For this exercise, restate word for word only the lines from the first line of the data to the line containing "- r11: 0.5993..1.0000".

* _Records contained in a dataset_
___
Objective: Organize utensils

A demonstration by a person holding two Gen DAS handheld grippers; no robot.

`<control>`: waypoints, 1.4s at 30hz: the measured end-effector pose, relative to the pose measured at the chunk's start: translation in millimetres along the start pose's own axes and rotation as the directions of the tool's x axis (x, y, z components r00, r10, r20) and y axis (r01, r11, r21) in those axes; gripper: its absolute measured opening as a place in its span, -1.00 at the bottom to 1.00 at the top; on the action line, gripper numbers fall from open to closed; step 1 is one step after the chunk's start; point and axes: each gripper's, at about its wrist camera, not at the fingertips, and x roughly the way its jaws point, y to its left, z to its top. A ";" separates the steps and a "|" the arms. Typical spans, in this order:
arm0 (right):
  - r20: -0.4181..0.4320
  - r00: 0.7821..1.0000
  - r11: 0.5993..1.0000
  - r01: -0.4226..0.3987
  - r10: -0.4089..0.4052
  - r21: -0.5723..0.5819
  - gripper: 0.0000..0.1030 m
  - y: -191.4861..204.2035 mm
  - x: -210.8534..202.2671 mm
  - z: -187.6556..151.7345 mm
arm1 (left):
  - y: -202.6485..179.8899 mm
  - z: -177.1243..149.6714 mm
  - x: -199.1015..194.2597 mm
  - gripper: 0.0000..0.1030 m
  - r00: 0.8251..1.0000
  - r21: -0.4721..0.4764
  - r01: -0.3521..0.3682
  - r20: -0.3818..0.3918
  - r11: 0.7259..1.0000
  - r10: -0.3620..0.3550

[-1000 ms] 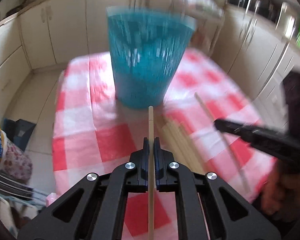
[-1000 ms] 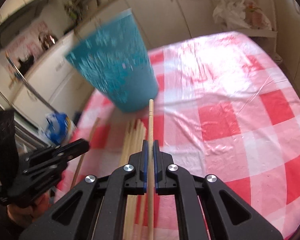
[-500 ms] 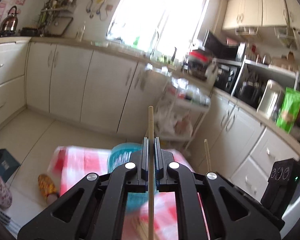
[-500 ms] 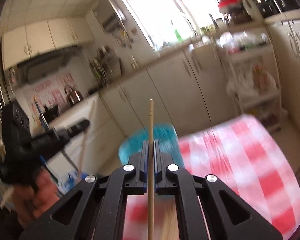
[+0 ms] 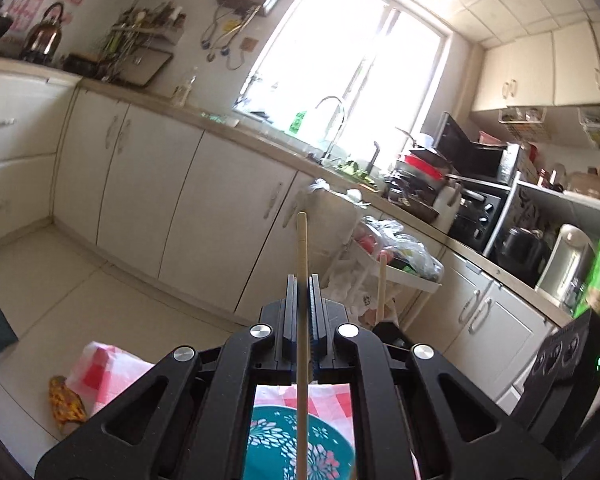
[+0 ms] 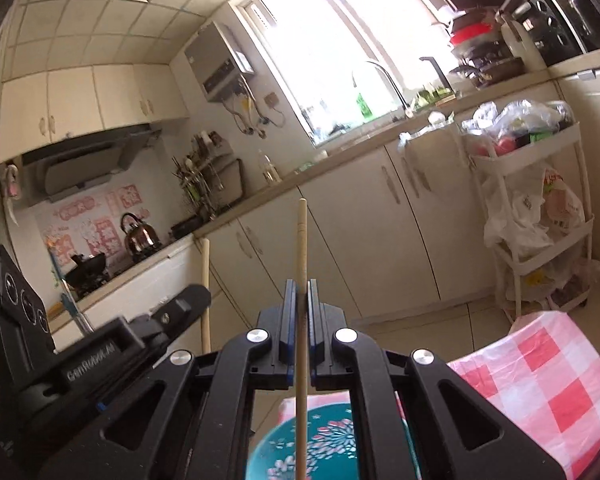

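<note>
My left gripper (image 5: 301,280) is shut on a wooden chopstick (image 5: 302,248) that stands upright between the jaws. My right gripper (image 6: 301,285) is shut on another wooden chopstick (image 6: 301,240), also upright. Both are raised high, above a teal perforated basket (image 5: 276,444) whose open top shows below each gripper; it also shows in the right wrist view (image 6: 332,444). The lower end of each chopstick points down over the basket mouth. The right chopstick (image 5: 381,284) shows in the left wrist view, the left gripper (image 6: 180,308) in the right wrist view.
The basket stands on a table with a red-and-white checked cloth (image 6: 540,380). Kitchen cabinets (image 5: 140,184), a sink counter and a white trolley (image 6: 540,200) with bags line the walls. A slipper (image 5: 66,404) lies on the floor.
Both grippers lifted their chopsticks up off the table, tilted upward and came over the basket, so the views now show the kitchen walls with the basket mouth directly below.
</note>
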 end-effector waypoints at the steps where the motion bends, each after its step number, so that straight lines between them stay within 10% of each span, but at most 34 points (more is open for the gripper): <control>1: -0.012 1.000 1.000 0.010 -0.010 -0.003 -0.89 -2.9 4.9 -4.7 | 5.1 -4.9 9.4 -0.91 1.000 -0.018 -0.012 -0.004 1.000 0.012; 8: -0.113 0.993 0.999 0.039 -0.041 -0.022 -0.84 -18.2 16.8 -37.0 | 21.0 -45.6 29.2 -0.91 0.992 0.026 -0.066 -0.110 0.997 0.069; 11: -0.137 0.989 0.999 0.049 -0.049 -0.009 -0.47 -23.2 4.6 -45.6 | 22.5 -60.9 25.5 -0.86 0.980 0.084 -0.086 -0.169 0.993 0.100; 19: -0.149 0.983 0.994 0.107 -0.106 -0.005 -0.26 -29.9 -96.2 -62.2 | 18.7 -91.7 -60.3 0.10 0.949 0.212 -0.197 -0.203 0.957 0.241; 25: -0.300 0.927 0.975 0.208 -0.224 -0.083 -0.24 -40.6 -172.3 -131.0 | 18.3 -135.9 -130.2 0.44 0.908 0.260 -0.225 -0.293 0.939 0.299; 34: -0.504 0.820 0.962 0.221 -0.272 -0.160 -0.55 -49.9 -162.5 -205.4 | 39.0 -212.7 -193.6 0.49 0.821 0.235 -0.266 -0.453 0.935 0.348; 42: -0.535 0.790 0.952 0.206 -0.299 -0.227 -0.57 -34.7 -139.7 -220.6 | 35.1 -214.2 -213.1 0.53 0.812 0.263 -0.265 -0.458 0.928 0.362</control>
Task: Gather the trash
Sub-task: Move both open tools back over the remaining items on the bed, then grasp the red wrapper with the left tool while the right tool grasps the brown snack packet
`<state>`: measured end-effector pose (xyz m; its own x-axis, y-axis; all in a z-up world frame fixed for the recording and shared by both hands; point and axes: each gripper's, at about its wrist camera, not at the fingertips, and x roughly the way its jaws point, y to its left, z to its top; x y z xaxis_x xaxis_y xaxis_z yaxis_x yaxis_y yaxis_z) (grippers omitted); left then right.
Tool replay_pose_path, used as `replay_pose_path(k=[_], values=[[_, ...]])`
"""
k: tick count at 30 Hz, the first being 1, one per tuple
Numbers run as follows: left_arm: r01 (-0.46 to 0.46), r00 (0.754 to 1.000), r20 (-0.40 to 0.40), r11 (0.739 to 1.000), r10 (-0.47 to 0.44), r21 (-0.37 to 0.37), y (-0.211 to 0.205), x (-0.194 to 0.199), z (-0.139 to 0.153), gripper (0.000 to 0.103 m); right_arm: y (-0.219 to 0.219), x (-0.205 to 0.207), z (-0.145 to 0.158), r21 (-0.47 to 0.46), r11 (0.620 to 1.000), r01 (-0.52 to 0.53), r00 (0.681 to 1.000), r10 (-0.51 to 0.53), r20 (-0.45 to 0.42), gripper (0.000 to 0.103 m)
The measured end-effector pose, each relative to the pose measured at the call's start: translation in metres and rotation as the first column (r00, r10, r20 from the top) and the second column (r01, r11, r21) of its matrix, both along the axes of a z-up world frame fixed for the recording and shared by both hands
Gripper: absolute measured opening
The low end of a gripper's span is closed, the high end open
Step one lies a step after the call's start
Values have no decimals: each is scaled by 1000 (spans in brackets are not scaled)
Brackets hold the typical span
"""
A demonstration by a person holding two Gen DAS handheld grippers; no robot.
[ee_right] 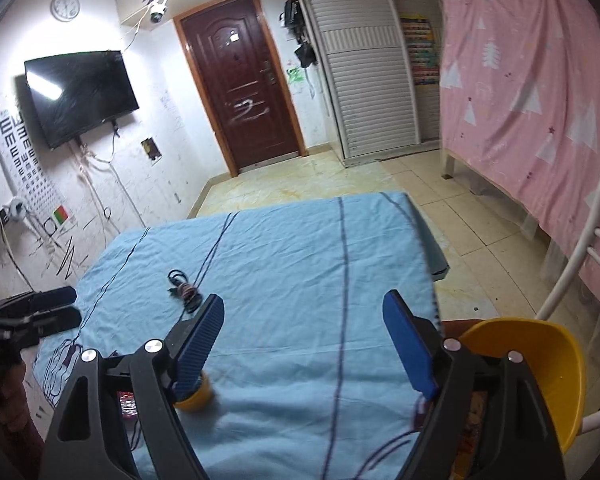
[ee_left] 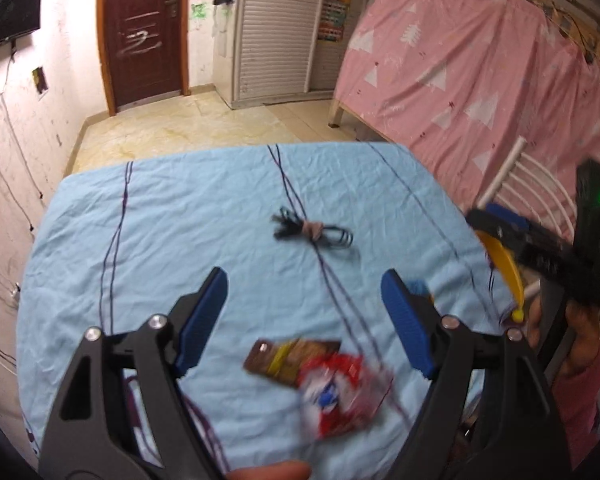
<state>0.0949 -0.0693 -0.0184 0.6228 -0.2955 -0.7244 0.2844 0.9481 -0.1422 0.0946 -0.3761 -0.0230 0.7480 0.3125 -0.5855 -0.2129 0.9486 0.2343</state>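
Below our left gripper [ee_left: 304,312], its jaws apart and empty, lie a brown snack wrapper [ee_left: 292,358] and a crumpled red-and-white wrapper [ee_left: 340,392]; our right gripper [ee_right: 304,328] gapes over bare blue cloth [ee_right: 284,248].

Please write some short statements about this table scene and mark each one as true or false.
1. The left gripper holds a wrapper. False: its fingers are open and empty above the snack wrappers.
2. A bundled black cable lies on the blue cloth. True.
3. The wall television shows a programme. False: the screen is dark.
4. A yellow bin stands at the table's right side. True.
5. The brown door is open. False: it is closed.
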Motion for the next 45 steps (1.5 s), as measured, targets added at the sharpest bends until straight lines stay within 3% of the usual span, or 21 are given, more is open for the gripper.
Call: replay_pose_path(k=[10, 15, 19, 24, 26, 30, 36, 45], values=[[138, 990, -26, 988, -137, 63, -9, -49, -28, 76, 29, 0, 7, -24, 998, -54, 999, 54, 2, 76], [176, 982, -73, 983, -172, 55, -16, -58, -46, 73, 47, -8, 12, -40, 996, -86, 996, 86, 8, 76], [169, 979, -122, 986, -166, 13, -14, -53, -58, 51, 58, -14, 16, -57, 992, -109, 994, 110, 15, 78], [160, 981, -112, 987, -160, -15, -14, -53, -60, 40, 75, -21, 19, -74, 986, -148, 989, 150, 22, 79], [152, 983, -102, 988, -153, -10, -13, -54, -58, 32, 83, -23, 19, -84, 982, -167, 985, 170, 21, 79], [127, 988, -81, 992, -128, -22, 0, -58, -50, 31, 99, -25, 19, -96, 974, -205, 978, 208, 16, 79], [17, 999, -30, 999, -18, -32, 40, -63, -33, 31, 124, -27, 9, -95, 957, -274, 962, 274, -8, 80], [-128, 992, -2, 990, 128, -64, 90, -59, -26, 31, 164, -31, -12, -101, 913, -394, 918, 388, -75, 80]])
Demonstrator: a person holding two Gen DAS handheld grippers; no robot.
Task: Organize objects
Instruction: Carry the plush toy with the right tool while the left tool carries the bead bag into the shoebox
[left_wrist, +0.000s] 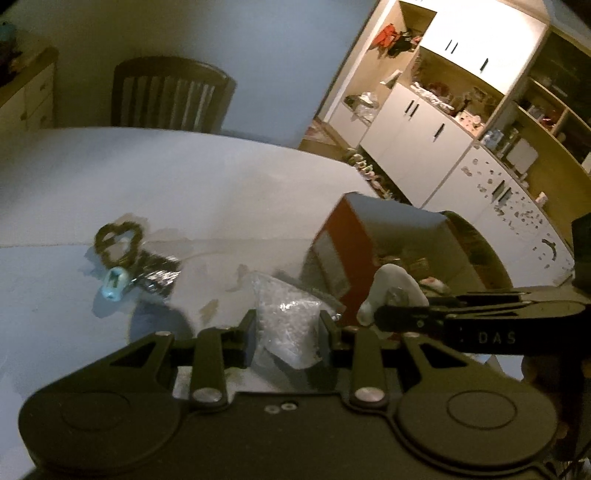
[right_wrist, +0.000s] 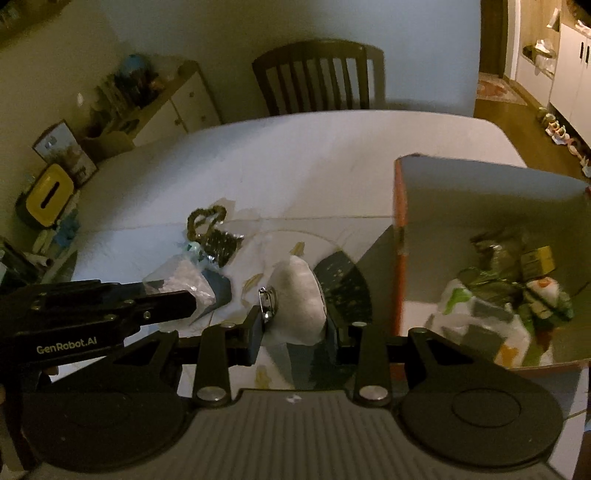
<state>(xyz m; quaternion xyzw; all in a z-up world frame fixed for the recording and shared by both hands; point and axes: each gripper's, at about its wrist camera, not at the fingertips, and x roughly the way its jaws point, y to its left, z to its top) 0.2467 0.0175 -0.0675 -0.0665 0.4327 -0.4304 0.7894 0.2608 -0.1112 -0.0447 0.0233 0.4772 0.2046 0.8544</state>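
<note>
I have both grippers loaded: left gripper (left_wrist: 288, 328) pinching a clear bag (left_wrist: 286, 321), right gripper (right_wrist: 293, 326) clamping a white pouch (right_wrist: 299, 299), both just beside the box (right_wrist: 480, 206). Next, I carry them in.

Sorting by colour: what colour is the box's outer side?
Red-orange; the box shows it best in the left wrist view.

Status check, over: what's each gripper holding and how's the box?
Left gripper shut on clear plastic bag. Right gripper shut on white pouch with safety pin. Cardboard box open, partly filled. Beaded bracelet on table.
</note>
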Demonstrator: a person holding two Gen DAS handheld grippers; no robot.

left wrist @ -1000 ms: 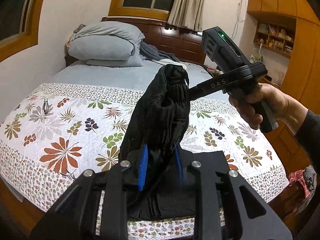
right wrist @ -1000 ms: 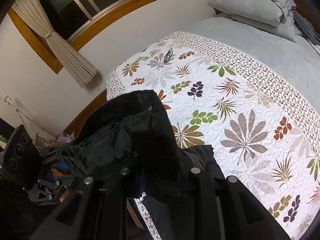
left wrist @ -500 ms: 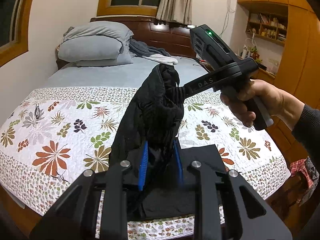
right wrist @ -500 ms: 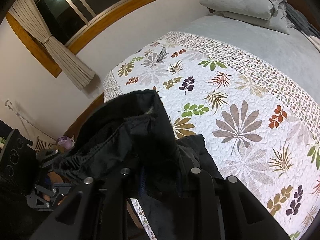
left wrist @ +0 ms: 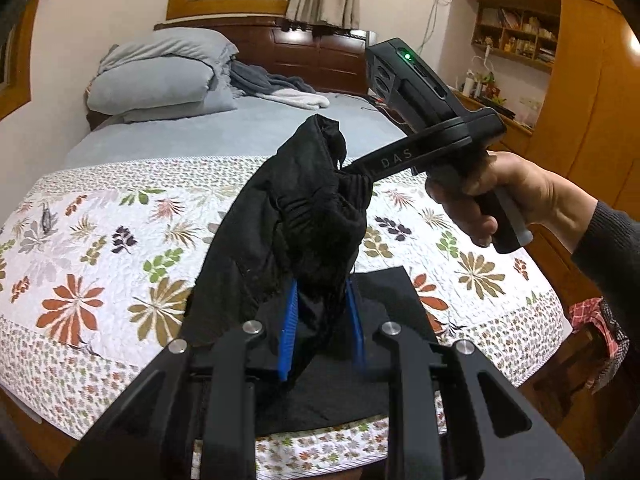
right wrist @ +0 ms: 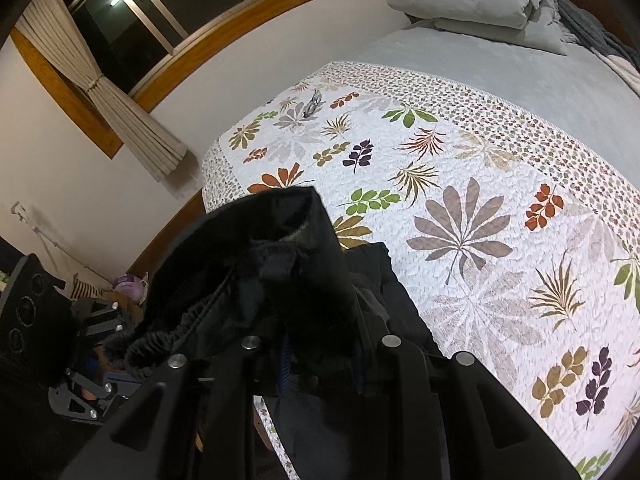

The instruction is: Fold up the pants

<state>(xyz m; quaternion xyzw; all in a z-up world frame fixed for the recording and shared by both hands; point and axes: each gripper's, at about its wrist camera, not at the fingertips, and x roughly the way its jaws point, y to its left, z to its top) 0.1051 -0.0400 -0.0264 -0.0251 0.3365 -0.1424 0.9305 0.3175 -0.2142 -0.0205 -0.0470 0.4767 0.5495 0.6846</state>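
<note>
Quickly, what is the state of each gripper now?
Left gripper: shut on the black fabric pants.
Right gripper: shut on the pants.

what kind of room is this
A bedroom, most likely in a home: a bed with a floral quilt, stacked grey pillows against a wooden headboard, and a curtained window. Both tools hold black pants above the bed.

Matt black cloth pants (left wrist: 296, 216) bunching at the elastic waistband; matt black plastic left tool (left wrist: 322, 340) showing ribbed blue pads; quilted leaf-print bedspread (right wrist: 480, 208) lying puckered; glossy wooden headboard (left wrist: 320, 64) gleaming at 12 o'clock.
</note>
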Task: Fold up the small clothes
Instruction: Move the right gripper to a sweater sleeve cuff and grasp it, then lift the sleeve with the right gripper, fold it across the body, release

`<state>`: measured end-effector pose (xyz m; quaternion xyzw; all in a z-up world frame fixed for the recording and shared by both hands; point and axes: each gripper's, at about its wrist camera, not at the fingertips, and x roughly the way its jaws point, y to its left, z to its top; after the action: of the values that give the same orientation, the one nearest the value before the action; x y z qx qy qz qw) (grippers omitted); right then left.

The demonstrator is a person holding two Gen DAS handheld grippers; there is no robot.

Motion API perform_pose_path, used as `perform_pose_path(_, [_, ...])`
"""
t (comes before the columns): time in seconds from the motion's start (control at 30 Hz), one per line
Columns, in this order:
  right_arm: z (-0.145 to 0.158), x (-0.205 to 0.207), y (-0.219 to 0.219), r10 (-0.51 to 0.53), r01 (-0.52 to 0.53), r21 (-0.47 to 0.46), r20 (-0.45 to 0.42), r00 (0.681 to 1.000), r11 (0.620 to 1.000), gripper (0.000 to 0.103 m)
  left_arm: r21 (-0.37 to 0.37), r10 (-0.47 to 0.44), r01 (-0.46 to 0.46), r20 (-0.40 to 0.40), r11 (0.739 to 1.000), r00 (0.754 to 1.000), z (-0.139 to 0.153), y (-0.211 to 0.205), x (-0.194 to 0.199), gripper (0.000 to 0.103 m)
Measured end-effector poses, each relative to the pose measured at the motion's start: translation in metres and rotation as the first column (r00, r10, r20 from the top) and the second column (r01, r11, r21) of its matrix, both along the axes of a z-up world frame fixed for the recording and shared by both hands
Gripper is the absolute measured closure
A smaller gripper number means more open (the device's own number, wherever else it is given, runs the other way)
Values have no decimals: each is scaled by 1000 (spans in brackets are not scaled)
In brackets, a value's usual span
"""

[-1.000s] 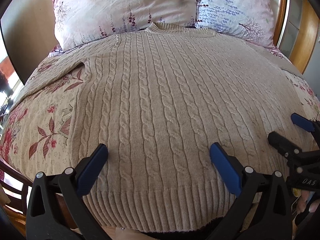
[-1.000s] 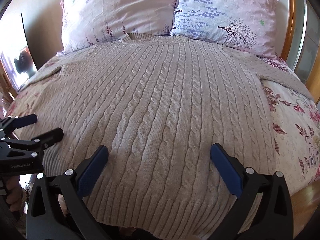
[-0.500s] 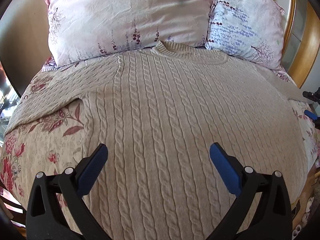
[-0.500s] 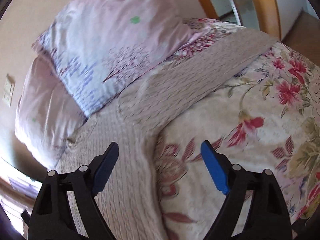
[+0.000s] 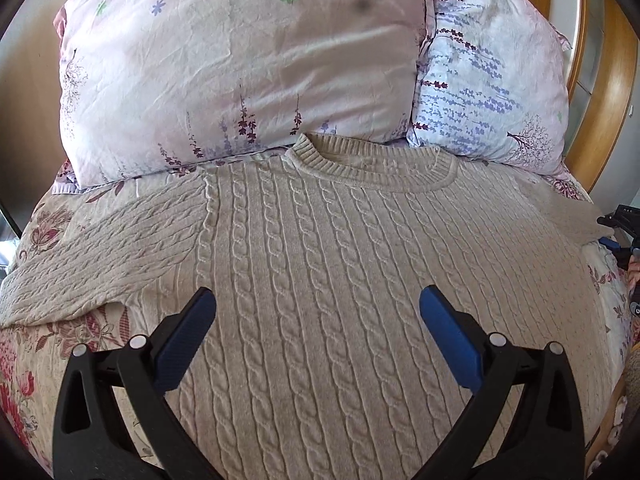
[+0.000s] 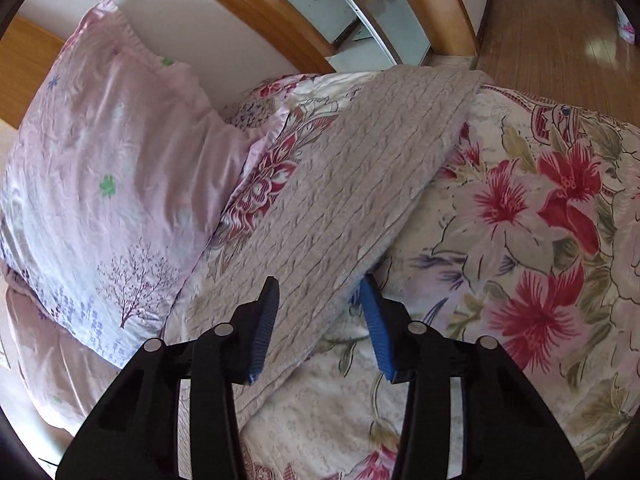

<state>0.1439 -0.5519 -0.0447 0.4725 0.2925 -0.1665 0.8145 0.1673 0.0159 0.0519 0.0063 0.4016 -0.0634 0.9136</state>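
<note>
sweater [image 5: 360, 280] hem cut off below, left sleeve [image 5: 80, 272] end past frame edge

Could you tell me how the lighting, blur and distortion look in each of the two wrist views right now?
Left wrist: sharp, even daylight, sweater bulging from fisheye, a dark smudge over the pink pillow. Right wrist: tilted view, the sleeve and pillow slightly motion-soft, glare on the wooden floor, door frame bent into a curve.

Right gripper [image 6: 318, 312] swung to the sweater's sleeve [image 6: 360, 184] — jaws closing around it.
</note>
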Motion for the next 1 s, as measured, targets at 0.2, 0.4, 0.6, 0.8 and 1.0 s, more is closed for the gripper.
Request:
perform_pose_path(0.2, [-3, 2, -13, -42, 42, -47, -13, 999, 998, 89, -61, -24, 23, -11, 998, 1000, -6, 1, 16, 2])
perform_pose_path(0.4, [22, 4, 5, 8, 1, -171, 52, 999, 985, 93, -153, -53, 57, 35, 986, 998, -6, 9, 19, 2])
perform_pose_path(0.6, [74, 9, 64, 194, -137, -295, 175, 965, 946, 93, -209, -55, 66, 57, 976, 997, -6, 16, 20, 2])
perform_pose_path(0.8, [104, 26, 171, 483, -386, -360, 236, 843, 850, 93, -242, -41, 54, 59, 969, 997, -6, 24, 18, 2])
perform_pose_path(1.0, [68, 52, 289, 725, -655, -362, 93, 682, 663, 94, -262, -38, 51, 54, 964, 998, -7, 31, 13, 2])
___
* _Task result_
Objective: Organize utensils

A demonstration by a person holding two Gen DAS handheld grippers; no robot.

`<control>`: waypoints, 1.4s at 30hz: the measured end-effector pose, relative to the pose measured at the chunk's start: translation in millimetres along the start pose's own axes and rotation as the directions of the tool's x axis (x, y, z components r00, r10, r20) and y axis (r01, r11, r21) in those axes; gripper: its absolute measured opening as a place in its span, -1.00 at the bottom to 1.00 at the top; on the action line, gripper numbers fall from open to closed; step 1 is one step after the chunk's start; point and axes: each gripper's, at about its wrist camera, not at the fingertips, and x roughly the way its jaws point, y to its left, z to its top. A ";" separates the steps and a "|" the arms. Typical spans, in this order:
arm0 (right):
  - r20: -0.4181..0.4320
  - r00: 0.7821..1.0000
  - r11: 0.5993..1.0000

Here the work on this exercise is complete.